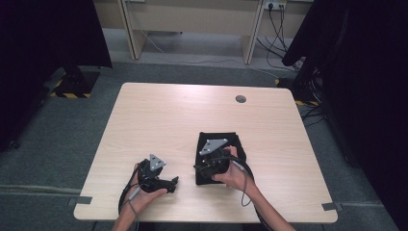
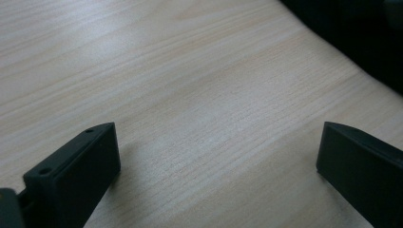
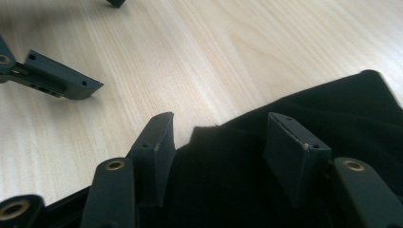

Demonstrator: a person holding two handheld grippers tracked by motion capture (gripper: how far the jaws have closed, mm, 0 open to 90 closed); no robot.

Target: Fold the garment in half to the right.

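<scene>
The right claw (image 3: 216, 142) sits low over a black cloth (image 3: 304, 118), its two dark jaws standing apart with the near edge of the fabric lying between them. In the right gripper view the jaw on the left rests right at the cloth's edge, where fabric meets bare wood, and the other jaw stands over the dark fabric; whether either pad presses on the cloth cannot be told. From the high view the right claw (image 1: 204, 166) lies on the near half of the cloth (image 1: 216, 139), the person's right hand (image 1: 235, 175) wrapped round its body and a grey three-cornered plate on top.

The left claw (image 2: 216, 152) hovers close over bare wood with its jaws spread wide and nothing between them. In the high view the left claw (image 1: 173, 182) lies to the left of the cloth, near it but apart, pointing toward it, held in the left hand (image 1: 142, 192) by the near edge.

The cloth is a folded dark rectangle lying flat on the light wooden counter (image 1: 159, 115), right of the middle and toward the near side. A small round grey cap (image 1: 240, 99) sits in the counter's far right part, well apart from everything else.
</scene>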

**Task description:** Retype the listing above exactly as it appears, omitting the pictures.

**Exercise result:**
Demonstrator: a person holding two handheld grippers tracked by motion capture (gripper: how far the jaws have closed, mm, 0 open to 90 closed); no robot.

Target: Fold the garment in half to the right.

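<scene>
The right claw (image 3: 216, 142) sits low over a black cloth (image 3: 304, 118), its two dark jaws standing apart with the near edge of the fabric lying between them. In the right gripper view the jaw on the left rests right at the cloth's edge, where fabric meets bare wood, and the other jaw stands over the dark fabric; whether either pad presses on the cloth cannot be told. From the high view the right claw (image 1: 204, 166) lies on the near half of the cloth (image 1: 216, 139), the person's right hand (image 1: 235, 175) wrapped round its body and a grey three-cornered plate on top.

The left claw (image 2: 216, 152) hovers close over bare wood with its jaws spread wide and nothing between them. In the high view the left claw (image 1: 173, 182) lies to the left of the cloth, near it but apart, pointing toward it, held in the left hand (image 1: 142, 192) by the near edge.

The cloth is a folded dark rectangle lying flat on the light wooden counter (image 1: 159, 115), right of the middle and toward the near side. A small round grey cap (image 1: 240, 99) sits in the counter's far right part, well apart from everything else.
</scene>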

There is no more to this exercise.